O livro é uma drama familiar escrito com uma prosa poética que nos envolve do início ao fim. E ainda se passa no litoral. Perto do mar, perto da natureza, tudo fica mais íntimo, misterioso e reflexivo.

Eu amo dramas familiares porque viver em família é uma experiência da qual muitas vezes não podemos fugir. E é no núcleo familiar que a gente começa a se constituir como sujeito, é nele que temos nossos primeiros sentimentos de acolhimento e nossos primeiros conflitos. 

Magnólia é a nossa protagonista, uma enóloga, que tem atitudes questionáveis. Uma mulher temperamental, que me fez rir, me fez ter compaixão, me irritou em vários momentos, me fez acolher e me distanciar também em tantos outros momentos. Mas eu não quero falar de Magnólia apenas. Até porque falar de Magnólia é falar de sua relações e as marcas que cada uma delas deixaram na sua vida. 

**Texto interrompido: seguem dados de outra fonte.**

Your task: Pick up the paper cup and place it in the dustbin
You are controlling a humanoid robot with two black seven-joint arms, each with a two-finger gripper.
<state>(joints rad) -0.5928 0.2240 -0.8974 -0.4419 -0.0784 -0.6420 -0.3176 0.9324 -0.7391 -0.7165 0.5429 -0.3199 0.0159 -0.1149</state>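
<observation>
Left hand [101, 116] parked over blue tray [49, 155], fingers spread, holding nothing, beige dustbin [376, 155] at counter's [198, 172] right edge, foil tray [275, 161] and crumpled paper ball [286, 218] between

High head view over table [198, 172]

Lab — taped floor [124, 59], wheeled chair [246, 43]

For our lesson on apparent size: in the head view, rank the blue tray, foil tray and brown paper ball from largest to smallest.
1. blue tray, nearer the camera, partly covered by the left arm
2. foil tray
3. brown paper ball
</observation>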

Dois temas me acompanharam durante toda a leitura: a memória e a ideia de que somos aquilo que fazemos.

Nossa memória tem a capacidade de reter tudo que acontece à nossa volta. É também o desejo que temos de permanecer vivo em alguém ou no mundo. Um bom lugar para voltar e ter boas sensações, ou até enfrentar medos e seguir em frente de uma nova maneira. Mas também, como disse Orlando para Magnólia, pode ser nossa grande inimiga. Pois é na memória que está muito do que queremos fugir e muito do que sentimos saudade.

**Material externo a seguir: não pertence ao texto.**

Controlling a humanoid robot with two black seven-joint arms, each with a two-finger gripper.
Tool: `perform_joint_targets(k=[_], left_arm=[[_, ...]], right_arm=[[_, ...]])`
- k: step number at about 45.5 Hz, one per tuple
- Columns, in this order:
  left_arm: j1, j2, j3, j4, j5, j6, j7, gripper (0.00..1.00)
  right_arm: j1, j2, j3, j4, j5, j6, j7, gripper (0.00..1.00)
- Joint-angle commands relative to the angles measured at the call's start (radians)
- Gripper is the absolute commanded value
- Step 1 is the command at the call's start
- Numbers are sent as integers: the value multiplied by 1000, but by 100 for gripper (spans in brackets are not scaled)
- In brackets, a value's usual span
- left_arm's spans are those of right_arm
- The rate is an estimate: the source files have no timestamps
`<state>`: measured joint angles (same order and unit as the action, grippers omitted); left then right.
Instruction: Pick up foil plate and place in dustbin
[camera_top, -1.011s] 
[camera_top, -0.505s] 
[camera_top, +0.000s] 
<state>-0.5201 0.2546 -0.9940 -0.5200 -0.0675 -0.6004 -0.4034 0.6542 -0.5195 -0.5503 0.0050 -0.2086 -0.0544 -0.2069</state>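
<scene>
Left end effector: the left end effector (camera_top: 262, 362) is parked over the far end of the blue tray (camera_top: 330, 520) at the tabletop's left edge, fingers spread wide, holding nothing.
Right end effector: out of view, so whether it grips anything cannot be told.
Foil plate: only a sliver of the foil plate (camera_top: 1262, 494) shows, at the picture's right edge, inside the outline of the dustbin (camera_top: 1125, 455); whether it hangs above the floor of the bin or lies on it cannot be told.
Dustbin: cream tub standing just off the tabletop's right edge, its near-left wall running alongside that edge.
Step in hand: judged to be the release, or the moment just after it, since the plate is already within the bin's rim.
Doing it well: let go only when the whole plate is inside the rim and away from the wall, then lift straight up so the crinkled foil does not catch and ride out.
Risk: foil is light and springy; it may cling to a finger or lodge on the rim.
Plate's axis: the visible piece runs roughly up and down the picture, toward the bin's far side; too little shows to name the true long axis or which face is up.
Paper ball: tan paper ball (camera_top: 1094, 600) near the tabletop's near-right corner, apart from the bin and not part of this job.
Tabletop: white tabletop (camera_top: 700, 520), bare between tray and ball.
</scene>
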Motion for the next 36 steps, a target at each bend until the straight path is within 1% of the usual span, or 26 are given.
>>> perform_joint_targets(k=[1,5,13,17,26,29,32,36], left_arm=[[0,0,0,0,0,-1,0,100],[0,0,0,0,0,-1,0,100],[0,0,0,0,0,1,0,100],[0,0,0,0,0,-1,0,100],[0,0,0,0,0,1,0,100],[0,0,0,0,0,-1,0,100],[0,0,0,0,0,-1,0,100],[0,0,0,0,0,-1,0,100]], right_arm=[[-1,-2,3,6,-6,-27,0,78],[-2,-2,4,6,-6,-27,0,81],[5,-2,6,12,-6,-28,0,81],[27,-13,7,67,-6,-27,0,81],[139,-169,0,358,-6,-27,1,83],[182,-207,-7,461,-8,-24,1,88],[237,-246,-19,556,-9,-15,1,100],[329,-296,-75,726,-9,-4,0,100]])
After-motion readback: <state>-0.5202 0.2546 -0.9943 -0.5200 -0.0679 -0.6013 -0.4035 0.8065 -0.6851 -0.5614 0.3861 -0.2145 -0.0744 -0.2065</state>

Memória é um tema que gosto muito. E fui lendo esse livro e pensando mais ainda sobre ele. O cheiro que lembra alguém, a praia que traz lembranças da infância, o pão na chapa com suco de laranja que me lembra uma das minhas cidades favoritas. Tem um perfume que até hoje me faz lembrar de um enterro que fui quando era adolescente. A nossa memória é amiga e inimiga

A outra ideia que me acompanhou durante todo o livro foi “somos aquilo que fazemos”, que pode ser também um questionamento “somos aquilo que fazemos?”. Nossas ações marcam mais que palavras. Uma visão até bem existencialista. O que determina quem somos são as ações realizadas, não aquilo que poderíamos ser. E somos responsáveis por essas ações. Não importa o nosso estado atual, a nossa condição quando tomamos ou não determinada ação, o mundo sempre vai nos julgar pelo que foi feito. 

Nós valorizamos em excesso a ação. A intenção, o sentimento, a emoção, nem sempre possuem lugar de destaque no mundo, ainda mais nesse mundo moderno, que precisamos de testes e comprovações. 

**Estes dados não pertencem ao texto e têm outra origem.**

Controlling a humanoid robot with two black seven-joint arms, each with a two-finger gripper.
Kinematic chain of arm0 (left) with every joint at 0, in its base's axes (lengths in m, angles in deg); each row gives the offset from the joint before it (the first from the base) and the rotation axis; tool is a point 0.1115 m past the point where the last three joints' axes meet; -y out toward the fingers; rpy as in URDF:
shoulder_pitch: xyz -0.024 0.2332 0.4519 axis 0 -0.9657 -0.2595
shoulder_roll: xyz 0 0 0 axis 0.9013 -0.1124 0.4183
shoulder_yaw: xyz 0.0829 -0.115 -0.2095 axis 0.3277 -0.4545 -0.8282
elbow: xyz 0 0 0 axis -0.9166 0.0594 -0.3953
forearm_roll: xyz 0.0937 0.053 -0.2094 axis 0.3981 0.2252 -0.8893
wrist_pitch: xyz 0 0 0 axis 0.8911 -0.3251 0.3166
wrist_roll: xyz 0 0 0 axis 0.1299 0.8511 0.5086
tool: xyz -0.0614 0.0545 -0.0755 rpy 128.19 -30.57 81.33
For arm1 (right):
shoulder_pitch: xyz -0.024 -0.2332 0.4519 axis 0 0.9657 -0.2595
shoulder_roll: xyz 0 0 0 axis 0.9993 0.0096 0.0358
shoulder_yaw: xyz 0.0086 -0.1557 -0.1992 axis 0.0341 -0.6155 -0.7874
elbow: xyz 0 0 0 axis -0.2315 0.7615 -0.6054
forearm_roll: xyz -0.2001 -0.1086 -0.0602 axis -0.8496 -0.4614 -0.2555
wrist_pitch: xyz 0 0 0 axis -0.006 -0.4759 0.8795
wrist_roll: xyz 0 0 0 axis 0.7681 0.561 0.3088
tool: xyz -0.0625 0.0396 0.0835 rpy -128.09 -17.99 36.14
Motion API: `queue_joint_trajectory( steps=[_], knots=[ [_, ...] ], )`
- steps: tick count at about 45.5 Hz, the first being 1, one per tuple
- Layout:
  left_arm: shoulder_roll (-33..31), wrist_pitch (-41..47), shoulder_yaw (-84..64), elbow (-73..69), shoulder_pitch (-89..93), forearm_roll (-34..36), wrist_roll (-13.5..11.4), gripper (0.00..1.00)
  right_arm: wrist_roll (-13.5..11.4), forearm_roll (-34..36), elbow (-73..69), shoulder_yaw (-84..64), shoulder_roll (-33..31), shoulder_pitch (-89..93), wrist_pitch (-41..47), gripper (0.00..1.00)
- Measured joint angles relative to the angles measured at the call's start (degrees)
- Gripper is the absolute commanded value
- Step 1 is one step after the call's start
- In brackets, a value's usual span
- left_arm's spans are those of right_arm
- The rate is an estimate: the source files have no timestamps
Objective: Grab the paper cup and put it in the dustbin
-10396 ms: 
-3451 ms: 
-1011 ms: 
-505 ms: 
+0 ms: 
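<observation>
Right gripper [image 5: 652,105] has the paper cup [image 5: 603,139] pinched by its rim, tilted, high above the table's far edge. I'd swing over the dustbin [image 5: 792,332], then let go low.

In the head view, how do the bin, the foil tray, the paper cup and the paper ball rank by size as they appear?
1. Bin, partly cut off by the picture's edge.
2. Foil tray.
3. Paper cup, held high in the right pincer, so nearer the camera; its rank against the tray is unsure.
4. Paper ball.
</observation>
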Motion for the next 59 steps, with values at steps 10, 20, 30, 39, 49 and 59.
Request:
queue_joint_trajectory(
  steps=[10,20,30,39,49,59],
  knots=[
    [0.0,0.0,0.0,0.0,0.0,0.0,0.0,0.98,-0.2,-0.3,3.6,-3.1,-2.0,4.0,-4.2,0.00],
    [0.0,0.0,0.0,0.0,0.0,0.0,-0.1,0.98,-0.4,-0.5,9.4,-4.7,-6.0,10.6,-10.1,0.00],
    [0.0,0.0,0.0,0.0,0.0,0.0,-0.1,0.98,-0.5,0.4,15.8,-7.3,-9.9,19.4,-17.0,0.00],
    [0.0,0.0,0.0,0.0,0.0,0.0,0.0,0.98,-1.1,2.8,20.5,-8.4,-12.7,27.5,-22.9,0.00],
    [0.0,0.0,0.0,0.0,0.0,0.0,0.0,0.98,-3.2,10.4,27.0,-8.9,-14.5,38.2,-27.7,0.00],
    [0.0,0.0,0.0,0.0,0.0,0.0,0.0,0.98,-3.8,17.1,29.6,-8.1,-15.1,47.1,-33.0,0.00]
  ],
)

Podemos até não ser apenas aquilo que fazemos, mas o que fazemos é o que marca no mundo e nas pessoas. 

“O Frágil Toque dos Mutilados” – esse título que por si só diz muito – reverberou essas duas ideias por aqui, mas tem muito mais a se pensar sobre relações humanas, transtornos mentais, luto, escolhas de vida. Um livro que fica na gente por um bom tempo depois da leitura. Deixa saudade do clima e dos personagens. E isso é o que acredito ser uma boa literatura.

Considere ouvir o podcast “Proibido Fritar Pastel” e ler o romance “O frágil toque dos mutilados”, que por sinal ganhou uma continuação em 2019, “A silenciosa inclinação das águas” (por favor, alguém dê o prêmio de melhores títulos para o Alex).